725  Qui, répétant tout bas les chansons d'Ophélie,
      Ne retrouve des pleurs pour sa douce folie?
        Qui dans son coeur éteint n'entend sourdre un écho,
      Et n'aime Juliette écoutant Roméo?
      Comme ces deux enfants, ces deux âmes jumelles
730  Que le premier amour caresse de ses ailes,
      Aspirent en un jour tout un bonheur divin,
      Et meurent, enivrés de ce généreux vin!
      Juliette n'a pas quatorze ans; c'est une âme
      Enfantine, où l'amour brûle comme une flamme;
735  Elle vient au balcon mêler dans chaque bruit
      Les soupirs de son rêve aux cent voix de la nuit,


      Si belle qu'on croirait sur son front diaphane
      Voir le vivant rayon de la nymphe Diane,
      Et le coeur si naïf qu'en ce calice ouvert
740  Le zéphyr qui murmure au sein de l'arbre vert
      Apporte des serments pleins d'une douce joie!
      C'est lui! c'est Roméo! Sur son pourpoint de soie
      La nuit pâle et jalouse a répandu ses pleurs:
      Il a sur son chemin écrasé mille fleurs,
745 Il a par des endroits hérissés, impossibles,
      Franchi facilement des murs inaccessibles;
      Il lui faudra braver, pour sortir du palais,
      Mille cris, les poignards de tous les Capulets!

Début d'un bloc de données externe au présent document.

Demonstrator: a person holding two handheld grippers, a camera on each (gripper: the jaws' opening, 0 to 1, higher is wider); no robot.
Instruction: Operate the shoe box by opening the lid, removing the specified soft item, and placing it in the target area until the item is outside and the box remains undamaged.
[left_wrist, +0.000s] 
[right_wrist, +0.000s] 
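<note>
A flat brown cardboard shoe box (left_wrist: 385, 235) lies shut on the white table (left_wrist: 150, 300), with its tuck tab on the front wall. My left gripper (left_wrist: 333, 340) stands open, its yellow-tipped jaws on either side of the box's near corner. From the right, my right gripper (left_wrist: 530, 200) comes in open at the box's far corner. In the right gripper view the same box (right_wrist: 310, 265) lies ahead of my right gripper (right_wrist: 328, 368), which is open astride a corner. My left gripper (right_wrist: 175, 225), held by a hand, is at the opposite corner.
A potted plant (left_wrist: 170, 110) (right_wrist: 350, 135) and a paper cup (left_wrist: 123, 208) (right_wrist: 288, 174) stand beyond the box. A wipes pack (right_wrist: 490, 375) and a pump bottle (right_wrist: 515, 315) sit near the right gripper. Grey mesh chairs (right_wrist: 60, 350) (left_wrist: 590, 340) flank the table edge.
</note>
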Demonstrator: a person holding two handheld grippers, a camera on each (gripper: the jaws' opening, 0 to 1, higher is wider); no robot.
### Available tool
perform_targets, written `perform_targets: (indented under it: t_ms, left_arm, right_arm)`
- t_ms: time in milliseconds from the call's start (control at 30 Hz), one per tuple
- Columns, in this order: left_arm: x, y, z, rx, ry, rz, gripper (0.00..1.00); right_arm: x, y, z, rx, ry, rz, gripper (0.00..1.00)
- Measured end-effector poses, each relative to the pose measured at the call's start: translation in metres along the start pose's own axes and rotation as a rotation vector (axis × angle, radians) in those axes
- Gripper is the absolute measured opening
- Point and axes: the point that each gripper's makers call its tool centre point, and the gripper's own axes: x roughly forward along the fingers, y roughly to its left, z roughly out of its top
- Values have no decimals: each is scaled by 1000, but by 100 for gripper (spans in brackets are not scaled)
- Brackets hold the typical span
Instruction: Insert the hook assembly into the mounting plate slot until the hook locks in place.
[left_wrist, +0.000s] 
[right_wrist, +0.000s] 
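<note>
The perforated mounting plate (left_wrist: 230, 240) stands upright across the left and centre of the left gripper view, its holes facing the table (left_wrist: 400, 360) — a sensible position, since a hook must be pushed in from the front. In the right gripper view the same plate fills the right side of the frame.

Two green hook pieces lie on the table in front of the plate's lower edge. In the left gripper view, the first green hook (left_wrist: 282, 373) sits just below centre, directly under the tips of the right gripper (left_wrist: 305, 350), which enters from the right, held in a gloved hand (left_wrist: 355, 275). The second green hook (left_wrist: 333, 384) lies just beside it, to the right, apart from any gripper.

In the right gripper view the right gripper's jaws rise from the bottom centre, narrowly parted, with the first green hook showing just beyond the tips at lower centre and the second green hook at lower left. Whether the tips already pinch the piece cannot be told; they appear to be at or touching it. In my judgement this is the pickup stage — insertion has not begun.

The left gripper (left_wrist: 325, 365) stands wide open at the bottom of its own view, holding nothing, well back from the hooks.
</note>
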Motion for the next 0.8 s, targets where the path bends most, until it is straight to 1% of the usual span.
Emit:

      Qu'importe à Roméo? c'est pour voir Juliette!
750 Juliette sa soeur, pauvre amante inquiète
      Qui dans cette heure douce où Phoebé resplendit,
      Le rappelle cent fois et n'a jamais tout dit;
      Et qui, trop pauvre alors, pour pouvoir encor rendre
      Son coeur à Roméo, l'aurait voulu reprendre!
755 Oh! lorsque tes cheveux aux magiques reflets
      Inondent ton beau cou, fille des Capulets!
      Quand on a vu pendant cette nuit enchantée
      Rayonner ton front blanc sous la lune argentée!
      Et toi, qu'à ton destin le ciel abandonna,
760 Toi qui nous fais pleurer, belle Desdemona,
      Toi qui ne croyais pas, pauvre ange aux blanches ailes,
      Qu'on pût voir parmi nous des amours infidèles,
      Desdemona candide, ange qui va mourir,
      Quand on a dans son coeur entendu ton soupir
765 Et ce que tu chantais en attendant le More:
      La pauvre âme qui pleure au pied du sycomore!
      Quand on connaît vos soeurs, ces anges gracieux,
      Évoqués une nuit de l'enfer ou des cieux,
      Miranda, Cléopâtre, Imogène, Ophélie,
770 Ces rêves éthérés que le même amour lie!


      Quelle femme ici-bas ferait vibrer encor
      Le coeur extasié par vos cithares d'or?